Produce a faithful copy of every record below, without the pictures.
(Data provided Opens)
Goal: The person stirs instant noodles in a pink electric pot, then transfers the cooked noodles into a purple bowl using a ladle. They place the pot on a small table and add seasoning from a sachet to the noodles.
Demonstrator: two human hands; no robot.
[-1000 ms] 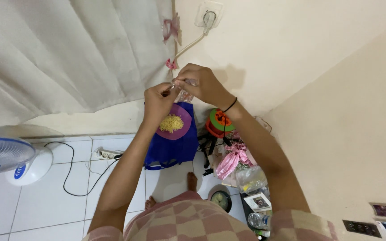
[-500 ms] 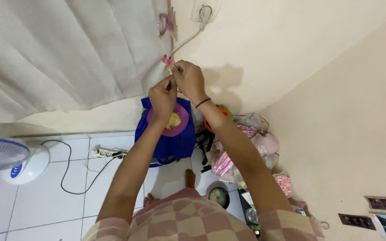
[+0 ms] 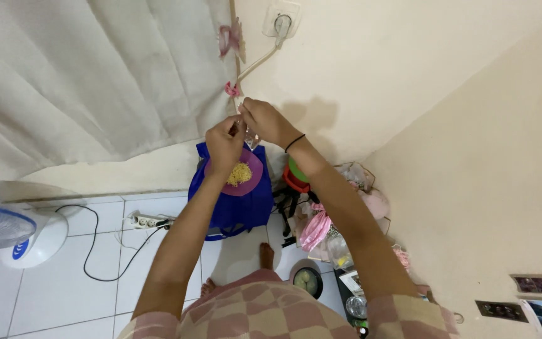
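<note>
Both hands are up in front of the wall, and the left hand (image 3: 224,143) and the right hand (image 3: 265,120) pinch a small clear plastic bag (image 3: 249,135) between their fingertips. Far below on the floor is a blue bag (image 3: 233,204). A purple plate (image 3: 239,172) of yellow bits lies on top of it.

White tiled floor (image 3: 64,295) by the wall.
On it: a white-and-blue electric fan (image 3: 14,232), white power strip (image 3: 148,220) with black cable (image 3: 98,251), blue fabric bag (image 3: 233,201), round dark bowl (image 3: 307,280).
</note>
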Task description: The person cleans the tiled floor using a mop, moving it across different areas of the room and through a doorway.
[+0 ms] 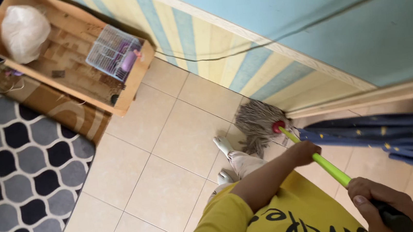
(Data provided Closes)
## Task solution
Goal: The person stirs instant noodles in a pink electric pot, then transfers the cooked noodles into a purple bowl using a ladle. They place the pot on a small table and add seasoning from a sachet to the noodles.
Demonstrator: two human hands; no robot.
[-1000 ms] 
[-500 ms] 
[+0 ms] 
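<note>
Both hands are up in front of the wall, and the left hand (image 3: 224,143) and the right hand (image 3: 265,120) pinch a small clear plastic bag (image 3: 249,135) between their fingertips. Far below on the floor is a blue bag (image 3: 233,204). A purple plate (image 3: 239,172) of yellow bits lies on top of it.

White tiled floor (image 3: 64,295) by the wall.
On it: a white-and-blue electric fan (image 3: 14,232), white power strip (image 3: 148,220) with black cable (image 3: 98,251), blue fabric bag (image 3: 233,201), round dark bowl (image 3: 307,280).
</note>
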Task description: The person cleans the tiled floor using a mop, moving it across different areas of the room and through a doorway.
[+0 ms] 

The exercise asks for nothing further.